CLP leader in Odisha Assembly
- Incumbent
- Assumed office 21 July 2024
- Preceded by: Narasingha Mishra

Member of the Odisha Legislative Assembly
- Incumbent
- Assumed office 2024
- Preceded by: Pitam Padhi
- Constituency: Pottangi
- In office 2009 – 2014
- Preceded by: Jayaram Pangi
- Succeeded by: Prafulla Kumar Pangi
- Constituency: Pottangi
- In office 1995 – 2000
- Preceded by: Jayaram Pangi
- Succeeded by: Jayaram Pangi
- Constituency: Pottangi

Personal details
- Born: 22 November 1964 (age 61)
- Party: Indian National Congress
- Children: 1 son & 1 daughter
- Occupation: Agriculturist, Social Work

= Rama Chandra Kadam =

Indian politician from Odisha

Rama Chandra Kadam (born 22 November 1964) is an Indian tribal leader, social worker and politician from Odisha and a member of Odisha Legislative Assembly from Pottangi constituency. He is a member of the Indian National Congress and a three time elected MLA, making him one of the senior most members in the current MLA cohort of the Odisha Pradesh Congress in the Legislative Assembly.

He belongs to the Gadaba tribe which is an ethnic group and are classified as scheduled tribe in Andhra Pradesh and Odisha who speak the Gutob language which belongs to the Austroasiatic language family.

Rama was born to Urdhab Kadam.

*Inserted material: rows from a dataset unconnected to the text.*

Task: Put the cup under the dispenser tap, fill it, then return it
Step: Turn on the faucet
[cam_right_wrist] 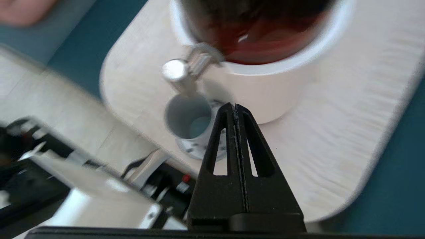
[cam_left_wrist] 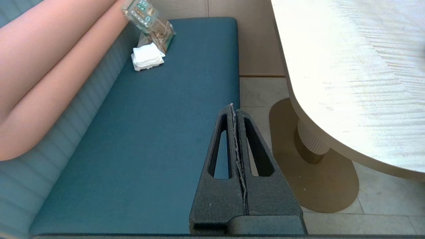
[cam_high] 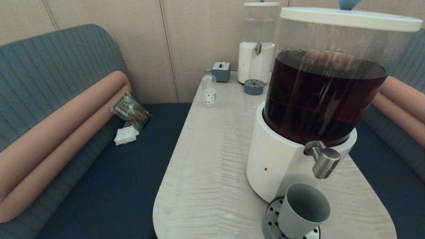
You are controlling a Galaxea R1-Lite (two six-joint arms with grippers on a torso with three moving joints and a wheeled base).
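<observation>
Head view: grey cup (cam_high: 302,210) sits on the perforated metal drip tray (cam_high: 270,217) at the near end of the pale wood desk (cam_high: 212,159), right under the dispenser tap (cam_high: 323,161). Cup is upright, looks empty, nothing holding it. Tap sticks out of the white base of the big dispenser (cam_high: 318,99), whose clear tank is roughly two-thirds full of dark brown liquid under a white lid. No arms show in this view.

Far end of desk: smaller clear-liquid dispenser (cam_high: 257,46) with a small grey drip tray (cam_high: 254,87) in front of it, a grey box (cam_high: 221,71) just beside, and a small clear labelled bottle (cam_high: 209,89) standing apart near the left edge. On the blue bench seat (cam_high: 109,172) left of the desk lie a crinkled packet (cam_high: 129,111) and white folded napkins (cam_high: 125,135), touching each other against the peach bolster.

Right wrist view: right hand (cam_right_wrist: 235,107) hovers off the near-right side of the desk, fingers pressed fully together, gripping nothing. Cup (cam_right_wrist: 189,116) and tap (cam_right_wrist: 179,71) are ahead of it, apart from the fingertips; picture is smeared.

Left wrist view: left hand (cam_left_wrist: 234,107) hangs over the bench seat edge beside the desk (cam_left_wrist: 352,66), well away from the cup, fingers closed tight on nothing. Packet (cam_left_wrist: 149,20) and napkins (cam_left_wrist: 147,57) sit at the far end of the seat.
</observation>
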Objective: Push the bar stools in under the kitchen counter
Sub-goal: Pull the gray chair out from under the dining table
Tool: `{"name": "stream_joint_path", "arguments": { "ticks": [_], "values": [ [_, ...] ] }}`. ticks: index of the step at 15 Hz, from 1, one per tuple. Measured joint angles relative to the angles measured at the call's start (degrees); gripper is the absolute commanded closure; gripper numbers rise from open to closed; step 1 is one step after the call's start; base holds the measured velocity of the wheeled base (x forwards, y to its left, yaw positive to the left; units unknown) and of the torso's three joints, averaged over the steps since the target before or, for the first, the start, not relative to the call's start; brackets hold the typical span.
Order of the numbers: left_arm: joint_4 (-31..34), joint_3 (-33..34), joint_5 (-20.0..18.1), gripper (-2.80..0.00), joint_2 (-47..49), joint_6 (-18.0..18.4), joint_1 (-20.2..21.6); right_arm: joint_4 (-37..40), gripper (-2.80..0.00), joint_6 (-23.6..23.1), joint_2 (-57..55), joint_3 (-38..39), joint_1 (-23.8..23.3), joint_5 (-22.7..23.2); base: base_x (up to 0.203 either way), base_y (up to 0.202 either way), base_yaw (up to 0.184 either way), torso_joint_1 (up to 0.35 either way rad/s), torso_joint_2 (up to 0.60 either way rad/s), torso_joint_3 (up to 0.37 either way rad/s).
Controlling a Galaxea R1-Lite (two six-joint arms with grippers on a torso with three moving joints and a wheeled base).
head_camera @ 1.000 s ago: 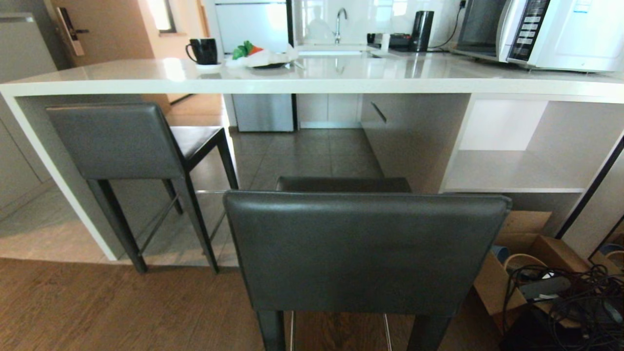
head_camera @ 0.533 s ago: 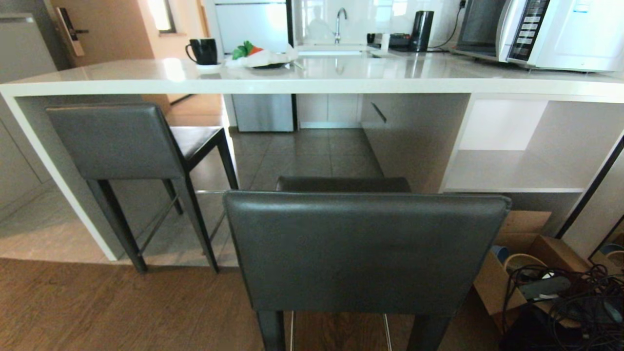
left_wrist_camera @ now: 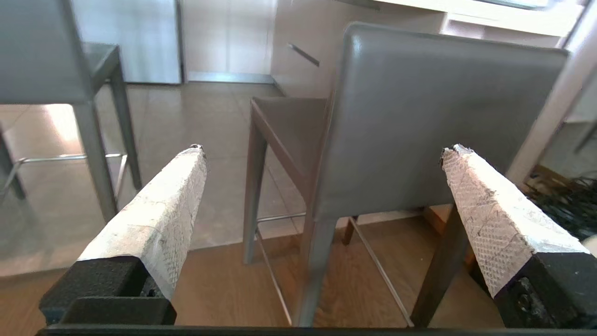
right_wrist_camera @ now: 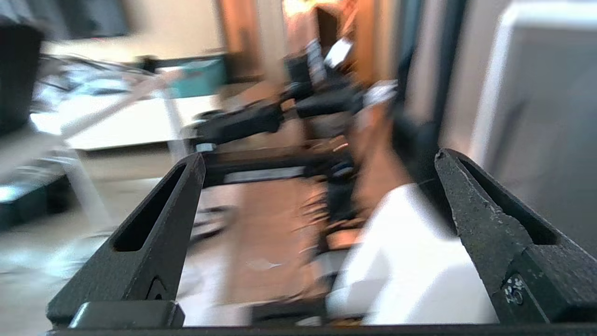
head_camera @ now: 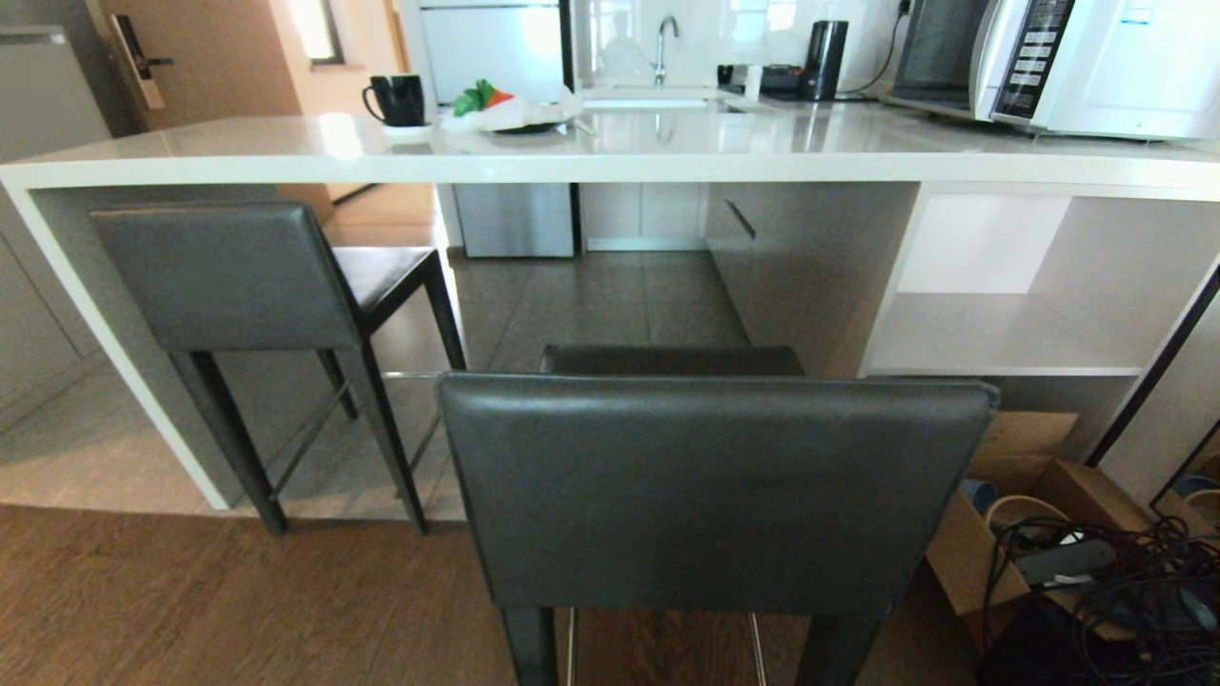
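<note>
- The left gripper stands wide open with nothing between its white, cross-hatched fingers; it hangs behind the near stool's backrest without touching it.
- The right gripper is also spread wide and holds nothing; its black fingers point away at a blurred part of the room, clear of both stools.
- Neither arm shows in the head view.
- The near stool stands on the wood floor with its dark grey backrest facing the robot, still out in front of the counter; only the far end of its seat reaches toward the open gap.
- To its right, on the floor, are a cardboard box and a tangle of black cables.
- The second stool is farther off to the left, beside the counter's white side panel, its seat under the top.
- On the glossy white top sit a black mug, a plate with greens and, at the right, a microwave.
- Beyond are a tap and a black kettle.
</note>
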State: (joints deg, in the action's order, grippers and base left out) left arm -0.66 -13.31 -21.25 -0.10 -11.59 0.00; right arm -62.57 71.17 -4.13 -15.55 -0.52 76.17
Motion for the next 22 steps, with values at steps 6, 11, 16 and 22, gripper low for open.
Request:
{"name": "stream_joint_path", "arguments": {
  "ticks": [6,11,16,22],
  "values": [
    [-0.1,0.9,0.6,-2.8,0.0,0.1,0.0,14.7,-2.8,-22.7,0.0,2.1,0.0,-15.1,0.0,0.0,0.0,0.0,0.0,0.0],
    [0.0,1.5,2.1,-2.8,0.0,3.4,0.0,42.0,-2.8,-46.2,1.8,-0.1,0.0,-31.8,0.0,0.0,0.0,0.0,0.0,0.0],
    [-0.1,5.4,6.3,-2.8,0.0,8.5,0.0,69.1,-2.8,-60.2,3.8,-3.8,0.1,-49.7,0.0,0.0,0.0,0.0,0.0,0.0],
    [-0.2,7.9,7.7,-2.8,0.0,8.5,0.0,69.4,-2.8,-66.7,4.1,4.9,0.1,-71.2,0.0,0.0,0.0,0.0,0.0,0.0]
  ]
}}
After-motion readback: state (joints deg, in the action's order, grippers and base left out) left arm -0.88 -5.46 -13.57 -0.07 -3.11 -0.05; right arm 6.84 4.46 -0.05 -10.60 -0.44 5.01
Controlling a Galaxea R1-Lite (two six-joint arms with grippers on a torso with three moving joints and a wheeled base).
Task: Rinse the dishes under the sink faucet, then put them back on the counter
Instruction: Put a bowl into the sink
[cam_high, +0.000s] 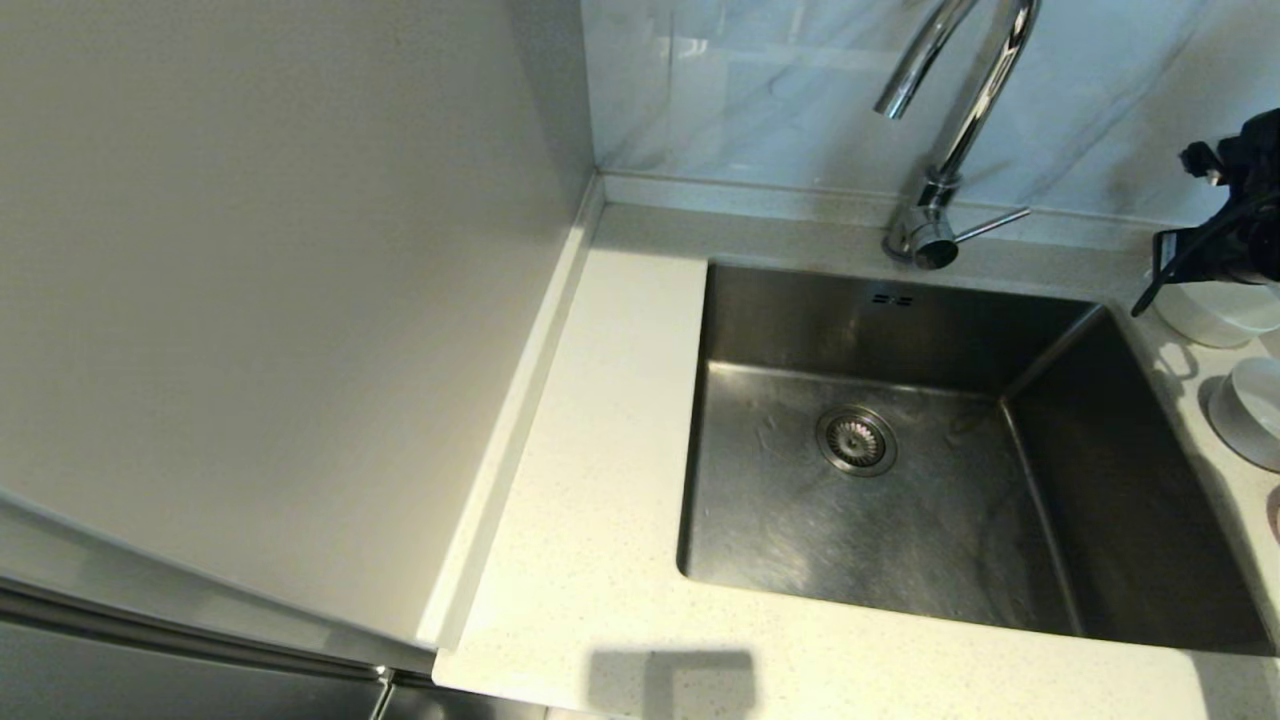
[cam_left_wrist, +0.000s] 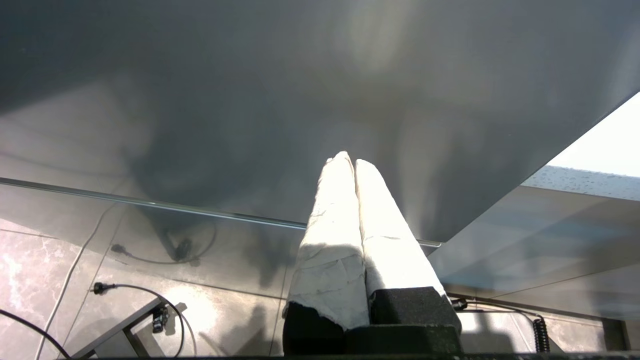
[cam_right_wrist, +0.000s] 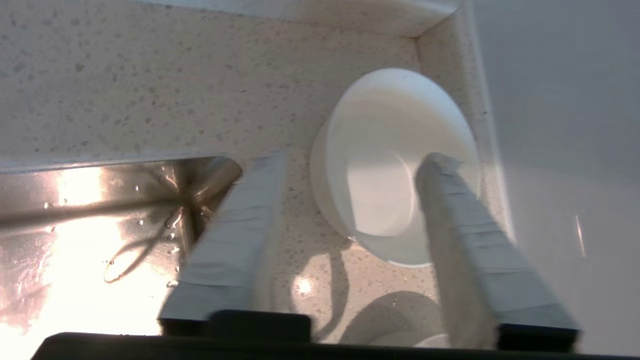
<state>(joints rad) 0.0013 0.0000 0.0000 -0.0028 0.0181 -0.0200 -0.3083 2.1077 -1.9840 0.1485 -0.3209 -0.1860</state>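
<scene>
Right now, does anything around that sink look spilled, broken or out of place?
Nothing stands out. The white bowl sits upright on the counter beside the sink, with only water drops in the basin corner.

Right arm reaching in at the right edge of the head view, upper half, dark wrist housing showing. Right gripper (cam_right_wrist: 350, 165) pointing downward, jaws standing well apart, holding nothing; taped fingers (cam_right_wrist: 230, 235) spread across the middle of the right wrist view. Left arm parked out of the head view; left gripper (cam_left_wrist: 352, 162) with white-wrapped fingers (cam_left_wrist: 332, 240) pressed together, holding nothing.
</scene>
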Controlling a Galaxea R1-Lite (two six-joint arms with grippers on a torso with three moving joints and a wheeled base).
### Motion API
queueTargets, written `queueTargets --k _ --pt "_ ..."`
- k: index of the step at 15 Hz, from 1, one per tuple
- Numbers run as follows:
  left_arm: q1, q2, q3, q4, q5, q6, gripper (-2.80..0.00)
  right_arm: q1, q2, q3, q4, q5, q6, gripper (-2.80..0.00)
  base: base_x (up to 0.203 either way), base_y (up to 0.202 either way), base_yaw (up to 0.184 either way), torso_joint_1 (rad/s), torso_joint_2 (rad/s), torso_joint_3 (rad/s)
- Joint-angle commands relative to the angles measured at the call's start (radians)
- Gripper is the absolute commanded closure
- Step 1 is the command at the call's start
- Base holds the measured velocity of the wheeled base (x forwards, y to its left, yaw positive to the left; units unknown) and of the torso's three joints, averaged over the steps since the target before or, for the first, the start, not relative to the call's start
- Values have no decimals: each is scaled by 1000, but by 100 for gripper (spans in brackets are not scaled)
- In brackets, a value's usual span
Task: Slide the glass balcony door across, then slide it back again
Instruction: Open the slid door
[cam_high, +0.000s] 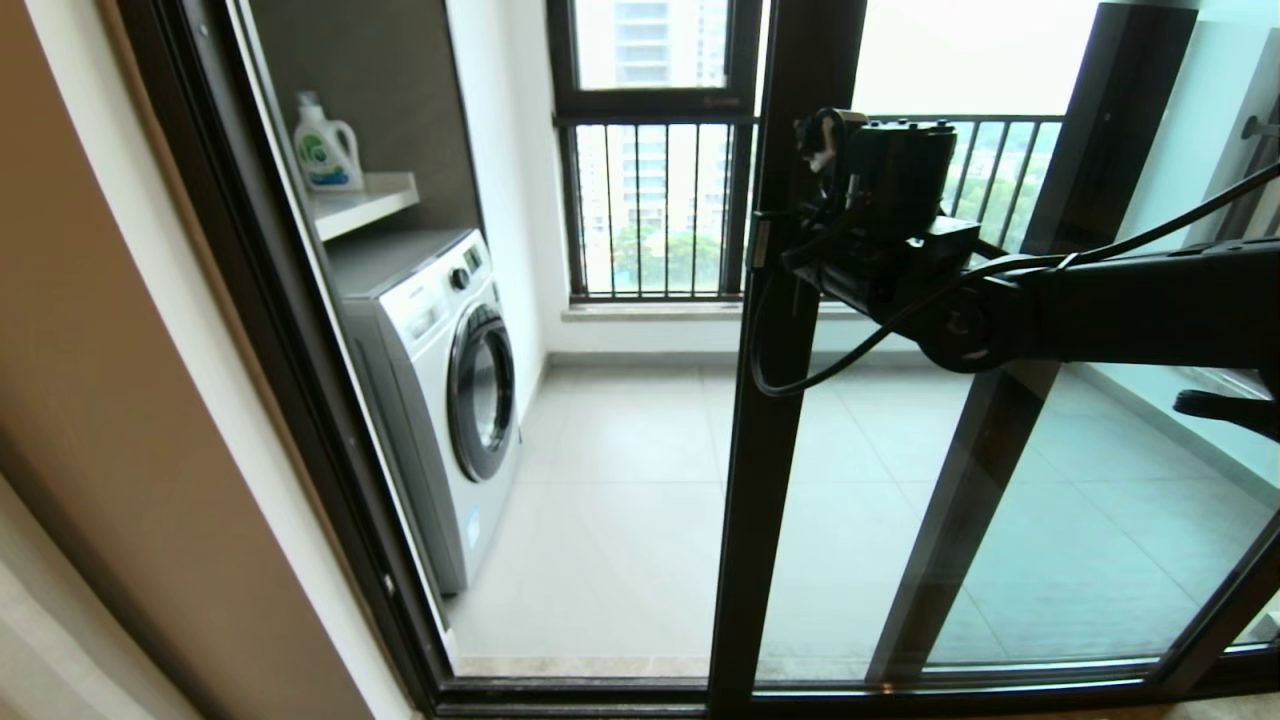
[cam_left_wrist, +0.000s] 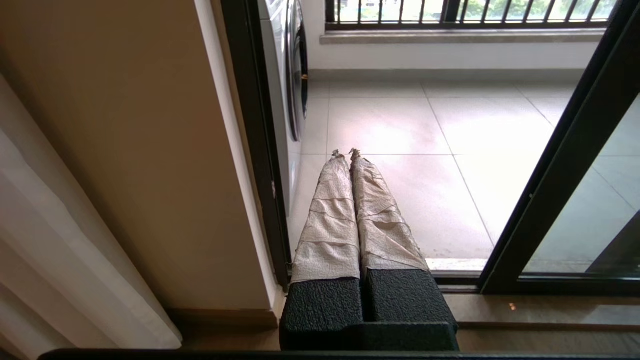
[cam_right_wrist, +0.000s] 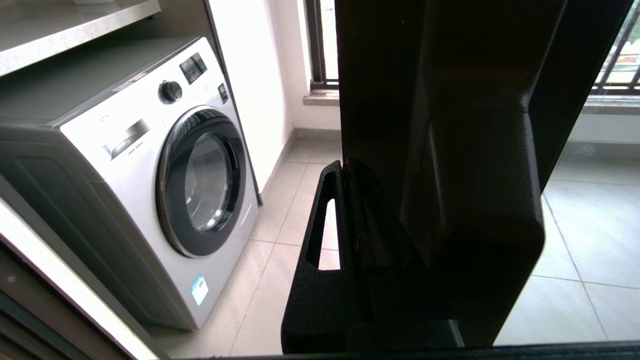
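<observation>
The glass balcony door (cam_high: 770, 450) stands partly slid open, its dark upright (cam_right_wrist: 380, 75) running down the middle of the head view. A short dark handle (cam_high: 760, 240) sits on that upright at gripper height. My right gripper (cam_high: 790, 255) reaches in from the right and is closed around the upright at the handle (cam_right_wrist: 475, 175). One black finger (cam_right_wrist: 320, 280) lies against the door's edge; the other is hidden behind the frame. My left gripper (cam_left_wrist: 346, 152) hangs low by the door track, its taped fingers (cam_left_wrist: 330, 215) pressed together with nothing between them.
A white washing machine (cam_high: 440, 370) stands on the balcony just left of the opening, under a shelf (cam_high: 365, 200) with a detergent bottle (cam_high: 325, 145). A black-barred railing (cam_high: 650, 210) closes the far side. A second dark-framed glass panel (cam_high: 1000, 430) stands behind the door. The dark door jamb (cam_high: 290, 350) bounds the opening's left.
</observation>
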Motion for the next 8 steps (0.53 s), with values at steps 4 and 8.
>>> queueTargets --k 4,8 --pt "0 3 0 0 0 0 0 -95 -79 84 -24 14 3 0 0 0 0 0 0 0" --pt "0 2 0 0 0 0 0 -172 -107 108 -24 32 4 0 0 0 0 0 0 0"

He is married to Devaki Kadam together they have one son and a daughter.

Rama has consistently been active in raising important issues in the Assembly, voicing his concerns and that of the Indian National Congress MLA Cohort and of the party state unit. He has been raising concerns in the house regarding introduction of an Integrated Teacher Education Programme in government colleges across Koraput, Rayagada and Malkangiri districts of Odisha.

On 21 July 2024 he was appointed Congress Legislative Party (CLP) leader in Odisha Legislative Assembly. He is part of the Odisha Pradesh Congress Committee panel created to probe the public humiliation and torture of two Dalit men who transporting cattle. The panel seeks to investigate as why The two Dalit men were allegedly tonsured, assaulted and forced to crawl on their knees and consume grass and drain water on suspicion of cattle smuggling.

Rama is currently Chairman of the Departmentally Related Standing Committee VI and also is a member of the Business Advisory Committee and Public Accounts Committee of the Odisha Legislative Assembly. He as leader of the Congress lawmaker cohort in the Odisha Assembly has been very vocal about creation of a House Standing Committee on women safety.